Iluminado: 1. Alumbrado por una luz. 2. Persona que cree tener revelaciones sobrenaturales para emprender una acción o que cree tener conocimientos superiores a los de los demás. 3. Seguidor de la secta española del siglo XVI según la cual era posible llegar a un estado de perfección mediante la oración mental.
—Al menos ése está contento con tanta agua —dijo Estévez al detener la marcha de su automóvil, señalando la estatua.
El inspector miró hacia arriba, y entre las gotas que se escurrían por la ventanilla, vio al hombre pez en lo alto de su pedestal, iluminado por las farolas. Estévez tenía razón. Con la lluvia mojando las escamas de su cola, el sireno parecía sonreír a la ciudad.
Leo Caldas abrió la portezuela y se apeó del coche. Con paso apresurado tomó la calle del Príncipe, giró a la derecha por el primer callejón y empujó la puerta de madera de la casa baja que encontró enfrente.
—Buenas tardes, Leo —dijeron a coro los catedráticos que ocupaban la mesa más próxima a la barra de la taberna Eligio.

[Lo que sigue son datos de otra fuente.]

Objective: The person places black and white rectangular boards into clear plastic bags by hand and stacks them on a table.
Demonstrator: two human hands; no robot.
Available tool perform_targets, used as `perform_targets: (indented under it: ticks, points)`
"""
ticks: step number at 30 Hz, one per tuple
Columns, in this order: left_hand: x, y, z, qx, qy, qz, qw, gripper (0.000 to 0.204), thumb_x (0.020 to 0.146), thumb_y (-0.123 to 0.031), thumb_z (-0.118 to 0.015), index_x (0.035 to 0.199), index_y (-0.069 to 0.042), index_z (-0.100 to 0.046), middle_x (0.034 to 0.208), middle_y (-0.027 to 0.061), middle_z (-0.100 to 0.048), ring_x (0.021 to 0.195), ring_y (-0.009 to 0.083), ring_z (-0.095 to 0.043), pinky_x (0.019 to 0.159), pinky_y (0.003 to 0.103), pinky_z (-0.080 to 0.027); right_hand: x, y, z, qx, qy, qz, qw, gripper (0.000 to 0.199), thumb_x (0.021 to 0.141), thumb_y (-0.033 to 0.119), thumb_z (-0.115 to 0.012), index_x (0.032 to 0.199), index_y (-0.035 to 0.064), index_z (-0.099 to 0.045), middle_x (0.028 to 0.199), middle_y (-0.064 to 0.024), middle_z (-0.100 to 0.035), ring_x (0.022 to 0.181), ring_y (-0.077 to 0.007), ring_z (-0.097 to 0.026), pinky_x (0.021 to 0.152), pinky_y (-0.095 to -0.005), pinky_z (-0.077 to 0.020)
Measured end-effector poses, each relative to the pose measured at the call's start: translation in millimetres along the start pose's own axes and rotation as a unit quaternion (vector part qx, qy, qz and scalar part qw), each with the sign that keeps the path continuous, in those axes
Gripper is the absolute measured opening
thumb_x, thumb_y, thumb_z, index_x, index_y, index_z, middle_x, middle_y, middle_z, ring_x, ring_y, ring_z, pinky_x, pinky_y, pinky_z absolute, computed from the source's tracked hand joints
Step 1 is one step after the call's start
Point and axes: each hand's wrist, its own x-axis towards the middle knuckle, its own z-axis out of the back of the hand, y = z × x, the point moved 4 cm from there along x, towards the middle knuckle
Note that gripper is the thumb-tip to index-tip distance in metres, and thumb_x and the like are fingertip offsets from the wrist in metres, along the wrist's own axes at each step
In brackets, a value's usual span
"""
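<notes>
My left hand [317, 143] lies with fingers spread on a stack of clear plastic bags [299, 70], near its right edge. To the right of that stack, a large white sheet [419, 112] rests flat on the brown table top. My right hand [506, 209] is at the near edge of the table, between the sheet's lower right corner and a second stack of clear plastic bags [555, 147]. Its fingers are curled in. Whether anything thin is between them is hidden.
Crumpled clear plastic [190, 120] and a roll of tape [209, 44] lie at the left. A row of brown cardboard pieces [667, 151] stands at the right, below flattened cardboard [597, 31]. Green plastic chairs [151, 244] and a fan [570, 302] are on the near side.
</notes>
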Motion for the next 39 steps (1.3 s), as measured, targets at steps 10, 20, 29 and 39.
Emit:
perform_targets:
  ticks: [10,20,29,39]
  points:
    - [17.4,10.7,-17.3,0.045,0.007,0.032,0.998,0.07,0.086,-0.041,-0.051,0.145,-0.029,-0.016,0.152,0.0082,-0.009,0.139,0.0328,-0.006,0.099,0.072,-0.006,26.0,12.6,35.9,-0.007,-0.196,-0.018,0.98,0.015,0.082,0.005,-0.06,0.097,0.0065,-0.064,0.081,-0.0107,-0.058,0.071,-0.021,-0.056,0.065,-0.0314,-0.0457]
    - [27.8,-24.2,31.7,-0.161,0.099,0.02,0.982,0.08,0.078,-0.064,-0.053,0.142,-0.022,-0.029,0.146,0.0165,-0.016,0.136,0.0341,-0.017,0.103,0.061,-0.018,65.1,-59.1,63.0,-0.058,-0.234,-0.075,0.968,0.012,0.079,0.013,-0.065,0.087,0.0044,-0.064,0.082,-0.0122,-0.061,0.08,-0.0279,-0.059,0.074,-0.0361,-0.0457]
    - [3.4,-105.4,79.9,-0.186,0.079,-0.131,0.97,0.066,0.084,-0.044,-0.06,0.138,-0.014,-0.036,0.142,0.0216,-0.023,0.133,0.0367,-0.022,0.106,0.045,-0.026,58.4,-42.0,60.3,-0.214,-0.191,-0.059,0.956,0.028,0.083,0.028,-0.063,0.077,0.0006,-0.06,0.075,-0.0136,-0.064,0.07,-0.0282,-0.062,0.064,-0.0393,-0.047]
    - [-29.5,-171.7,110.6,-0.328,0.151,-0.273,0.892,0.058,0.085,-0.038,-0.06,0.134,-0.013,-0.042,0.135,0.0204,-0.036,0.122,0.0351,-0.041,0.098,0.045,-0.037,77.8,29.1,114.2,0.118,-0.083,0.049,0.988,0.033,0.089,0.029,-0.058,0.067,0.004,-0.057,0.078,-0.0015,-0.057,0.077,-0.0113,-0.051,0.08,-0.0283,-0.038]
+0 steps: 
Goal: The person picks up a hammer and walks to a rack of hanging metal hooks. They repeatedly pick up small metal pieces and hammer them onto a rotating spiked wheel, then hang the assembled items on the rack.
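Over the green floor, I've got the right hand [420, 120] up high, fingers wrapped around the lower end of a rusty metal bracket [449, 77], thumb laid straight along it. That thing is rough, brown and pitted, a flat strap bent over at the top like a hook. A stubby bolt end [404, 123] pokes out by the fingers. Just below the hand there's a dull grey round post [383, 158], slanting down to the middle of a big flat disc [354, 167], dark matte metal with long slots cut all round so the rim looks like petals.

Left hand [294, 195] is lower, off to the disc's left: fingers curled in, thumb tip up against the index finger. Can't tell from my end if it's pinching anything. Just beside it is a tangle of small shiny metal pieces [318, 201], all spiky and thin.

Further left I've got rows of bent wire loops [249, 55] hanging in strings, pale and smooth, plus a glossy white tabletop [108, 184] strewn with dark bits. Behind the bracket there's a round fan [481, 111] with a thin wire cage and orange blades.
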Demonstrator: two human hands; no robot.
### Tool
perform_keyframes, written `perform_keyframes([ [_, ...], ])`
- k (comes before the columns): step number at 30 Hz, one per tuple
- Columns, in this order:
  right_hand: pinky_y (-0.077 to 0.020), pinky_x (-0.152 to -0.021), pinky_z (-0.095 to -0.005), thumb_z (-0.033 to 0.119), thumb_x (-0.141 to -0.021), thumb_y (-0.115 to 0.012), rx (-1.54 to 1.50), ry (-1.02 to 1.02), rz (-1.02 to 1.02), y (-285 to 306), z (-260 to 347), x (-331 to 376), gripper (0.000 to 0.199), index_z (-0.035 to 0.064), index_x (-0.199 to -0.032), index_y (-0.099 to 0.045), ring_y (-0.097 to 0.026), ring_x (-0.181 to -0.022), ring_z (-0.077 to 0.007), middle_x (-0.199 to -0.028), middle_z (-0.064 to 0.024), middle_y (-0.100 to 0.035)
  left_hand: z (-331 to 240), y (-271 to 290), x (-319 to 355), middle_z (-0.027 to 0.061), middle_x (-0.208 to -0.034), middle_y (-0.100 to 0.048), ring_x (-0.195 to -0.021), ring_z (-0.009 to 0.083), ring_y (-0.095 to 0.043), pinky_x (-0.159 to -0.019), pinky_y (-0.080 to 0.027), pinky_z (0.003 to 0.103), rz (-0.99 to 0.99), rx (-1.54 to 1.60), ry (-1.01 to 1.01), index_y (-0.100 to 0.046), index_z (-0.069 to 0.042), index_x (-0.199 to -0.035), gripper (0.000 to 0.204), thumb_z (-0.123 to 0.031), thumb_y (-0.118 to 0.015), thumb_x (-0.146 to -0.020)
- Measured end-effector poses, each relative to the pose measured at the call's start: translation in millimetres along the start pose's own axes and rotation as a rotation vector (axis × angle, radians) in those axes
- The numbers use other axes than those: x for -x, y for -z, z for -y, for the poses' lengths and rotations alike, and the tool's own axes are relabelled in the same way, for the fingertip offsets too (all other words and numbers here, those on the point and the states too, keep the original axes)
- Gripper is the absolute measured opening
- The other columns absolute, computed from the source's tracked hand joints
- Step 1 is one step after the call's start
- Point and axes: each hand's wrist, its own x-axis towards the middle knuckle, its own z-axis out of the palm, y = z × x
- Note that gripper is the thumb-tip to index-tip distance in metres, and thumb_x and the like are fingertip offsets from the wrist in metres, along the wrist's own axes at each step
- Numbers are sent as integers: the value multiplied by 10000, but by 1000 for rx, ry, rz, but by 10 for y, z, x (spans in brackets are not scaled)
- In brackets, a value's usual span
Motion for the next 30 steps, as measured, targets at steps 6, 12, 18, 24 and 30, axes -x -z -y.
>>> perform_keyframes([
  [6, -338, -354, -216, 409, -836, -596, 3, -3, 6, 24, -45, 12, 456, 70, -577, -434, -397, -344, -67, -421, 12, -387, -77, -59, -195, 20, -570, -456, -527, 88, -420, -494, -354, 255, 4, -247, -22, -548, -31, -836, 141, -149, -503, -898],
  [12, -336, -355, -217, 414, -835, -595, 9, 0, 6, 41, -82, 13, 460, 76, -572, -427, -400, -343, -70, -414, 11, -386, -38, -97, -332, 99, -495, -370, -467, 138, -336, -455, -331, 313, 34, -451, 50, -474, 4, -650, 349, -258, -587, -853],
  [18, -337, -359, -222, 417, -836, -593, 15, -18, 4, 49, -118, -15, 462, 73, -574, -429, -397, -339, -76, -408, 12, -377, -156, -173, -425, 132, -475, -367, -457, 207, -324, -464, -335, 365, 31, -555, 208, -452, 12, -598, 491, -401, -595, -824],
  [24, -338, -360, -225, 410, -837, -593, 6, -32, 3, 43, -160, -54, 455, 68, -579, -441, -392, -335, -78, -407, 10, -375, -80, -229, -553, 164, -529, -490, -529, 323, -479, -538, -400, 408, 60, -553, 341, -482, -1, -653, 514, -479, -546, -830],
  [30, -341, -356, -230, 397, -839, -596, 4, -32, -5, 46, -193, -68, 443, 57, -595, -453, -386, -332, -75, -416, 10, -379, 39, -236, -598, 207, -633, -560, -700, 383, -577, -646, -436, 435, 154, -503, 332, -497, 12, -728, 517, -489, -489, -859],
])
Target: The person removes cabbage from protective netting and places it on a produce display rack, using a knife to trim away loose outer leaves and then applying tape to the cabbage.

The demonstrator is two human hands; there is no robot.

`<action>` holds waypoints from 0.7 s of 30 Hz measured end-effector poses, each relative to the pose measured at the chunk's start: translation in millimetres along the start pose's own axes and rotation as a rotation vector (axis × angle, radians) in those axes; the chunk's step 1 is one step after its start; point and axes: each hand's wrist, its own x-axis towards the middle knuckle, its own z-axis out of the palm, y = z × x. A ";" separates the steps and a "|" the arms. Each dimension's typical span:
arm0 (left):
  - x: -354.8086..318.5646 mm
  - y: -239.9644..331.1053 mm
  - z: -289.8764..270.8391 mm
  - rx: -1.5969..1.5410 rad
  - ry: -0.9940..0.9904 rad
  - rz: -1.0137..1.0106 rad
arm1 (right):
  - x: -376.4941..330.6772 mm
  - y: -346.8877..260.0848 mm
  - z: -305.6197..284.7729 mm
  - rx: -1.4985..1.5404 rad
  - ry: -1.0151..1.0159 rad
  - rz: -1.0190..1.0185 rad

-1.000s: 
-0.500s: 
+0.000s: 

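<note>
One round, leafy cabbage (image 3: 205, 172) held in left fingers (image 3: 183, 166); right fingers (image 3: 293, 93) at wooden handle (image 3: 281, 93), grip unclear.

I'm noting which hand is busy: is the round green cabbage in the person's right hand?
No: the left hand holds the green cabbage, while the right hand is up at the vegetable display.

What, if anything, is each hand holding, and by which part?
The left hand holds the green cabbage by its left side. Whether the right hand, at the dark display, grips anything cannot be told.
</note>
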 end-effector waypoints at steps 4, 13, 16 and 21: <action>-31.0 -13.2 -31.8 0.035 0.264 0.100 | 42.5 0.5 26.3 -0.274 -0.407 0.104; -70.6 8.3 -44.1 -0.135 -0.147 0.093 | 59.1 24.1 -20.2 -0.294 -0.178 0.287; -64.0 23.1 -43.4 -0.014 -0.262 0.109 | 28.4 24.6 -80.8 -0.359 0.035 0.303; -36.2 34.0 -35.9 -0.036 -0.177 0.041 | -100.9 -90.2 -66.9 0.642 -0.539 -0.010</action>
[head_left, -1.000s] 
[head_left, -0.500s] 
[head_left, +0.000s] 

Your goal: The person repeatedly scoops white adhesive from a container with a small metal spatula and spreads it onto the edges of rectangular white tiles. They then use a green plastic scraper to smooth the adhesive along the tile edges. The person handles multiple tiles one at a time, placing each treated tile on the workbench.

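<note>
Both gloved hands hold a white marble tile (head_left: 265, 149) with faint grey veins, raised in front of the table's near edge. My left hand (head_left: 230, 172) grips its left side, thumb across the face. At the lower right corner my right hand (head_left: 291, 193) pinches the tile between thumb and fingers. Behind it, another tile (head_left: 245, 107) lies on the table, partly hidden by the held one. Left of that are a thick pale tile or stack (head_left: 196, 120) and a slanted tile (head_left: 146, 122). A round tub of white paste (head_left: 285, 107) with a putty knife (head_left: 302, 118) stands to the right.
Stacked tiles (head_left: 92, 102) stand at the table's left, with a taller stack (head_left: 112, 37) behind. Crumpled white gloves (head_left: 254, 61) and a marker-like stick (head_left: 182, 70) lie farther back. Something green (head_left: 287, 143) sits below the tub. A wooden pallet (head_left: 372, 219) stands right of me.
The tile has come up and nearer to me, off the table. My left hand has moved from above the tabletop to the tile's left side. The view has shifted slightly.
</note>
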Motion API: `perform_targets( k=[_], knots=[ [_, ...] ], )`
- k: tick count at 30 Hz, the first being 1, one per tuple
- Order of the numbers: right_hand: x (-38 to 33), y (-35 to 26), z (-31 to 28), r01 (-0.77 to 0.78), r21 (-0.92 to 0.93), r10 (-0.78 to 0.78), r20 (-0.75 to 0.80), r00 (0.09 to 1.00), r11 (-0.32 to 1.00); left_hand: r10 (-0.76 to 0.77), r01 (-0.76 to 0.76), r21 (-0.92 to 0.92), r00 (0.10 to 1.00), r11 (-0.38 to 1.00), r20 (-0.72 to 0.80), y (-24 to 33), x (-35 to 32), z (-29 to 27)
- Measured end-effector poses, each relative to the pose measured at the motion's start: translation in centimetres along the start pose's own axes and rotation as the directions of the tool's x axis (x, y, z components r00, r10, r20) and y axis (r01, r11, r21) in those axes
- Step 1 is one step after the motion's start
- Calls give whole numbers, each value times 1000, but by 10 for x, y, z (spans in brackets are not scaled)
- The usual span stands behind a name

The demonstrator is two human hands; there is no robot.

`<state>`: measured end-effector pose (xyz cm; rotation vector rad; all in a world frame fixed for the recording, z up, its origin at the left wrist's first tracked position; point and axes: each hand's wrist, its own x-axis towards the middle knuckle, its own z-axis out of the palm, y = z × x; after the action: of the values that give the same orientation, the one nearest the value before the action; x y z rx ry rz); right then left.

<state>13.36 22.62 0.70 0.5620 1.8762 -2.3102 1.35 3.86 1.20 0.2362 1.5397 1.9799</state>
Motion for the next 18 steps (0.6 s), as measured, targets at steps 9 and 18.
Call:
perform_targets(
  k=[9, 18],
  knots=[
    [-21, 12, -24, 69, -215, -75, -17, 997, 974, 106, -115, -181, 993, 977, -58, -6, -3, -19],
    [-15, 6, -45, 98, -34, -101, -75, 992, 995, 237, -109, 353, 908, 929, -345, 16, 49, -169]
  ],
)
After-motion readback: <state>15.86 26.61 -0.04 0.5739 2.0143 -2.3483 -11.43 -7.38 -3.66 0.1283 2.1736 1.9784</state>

—Buenas —les saludó, mientras luchaba con la gabardina mojada que se negaba a deslizarse fuera de sus brazos. Cuando logró quitársela la dejó en el perchero, junto a la estufa de hierro, y se acercó a la barra.
Carlos estaba haciendo la cuenta a un cliente. Siempre apuntaba a lápiz el importe de las consumiciones, escribiendo directamente sobre el mármol del mostrador. Cuando terminó, tomó una botella de vino blanco y sirvió una copa al inspector.
—¿Todo en orden? —le saludó, y Caldas le devolvió un gesto ambiguo.
Oroza, el poeta, estaba de pie en la barra, a su lado. Le había gustado el programa de radio de esa tarde.
—Sobre todo me pareció muy ingeniosa la historia del conductor al que hacen soplar cada vez que se monta en el coche —comentó.
Hacía tiempo que Caldas no se molestaba en explicar que no era su programa y que las llamadas a Patrulla en las ondas surgían de manera espontánea, sin responder a un guión preparado por él. Lo había intentado muchas veces en otro tiempo, pero había desistido al comprobar que era una tarea inútil.
—Muchas gracias —dijo en cambio, y vio a Carlos sonreír debajo de su bigote.
Tenía intención de cenar algo rápido y marcharse a descansar. Estévez pasaría a recogerle a las siete de la mañana para ir a Panxón. La lonja abría a las ocho, y Caldas pretendía llegar a tiempo para hablar con los compañeros del marinero muerto. También quería ver la playa donde había aparecido el cadáver y visitar la vivienda de Justo Castelo. Se había ordenado su precinto hasta que la pudiesen inspeccionar.
Por la mañana, Guzmán Barrio entregaría el cadáver a la funeraria indicada por la familia. Si no era necesario, Caldas prefería no volver a interrogar a la hermana hasta que se hubiese enfriado el dolor del entierro.
—¿Hay algo de comer? —preguntó.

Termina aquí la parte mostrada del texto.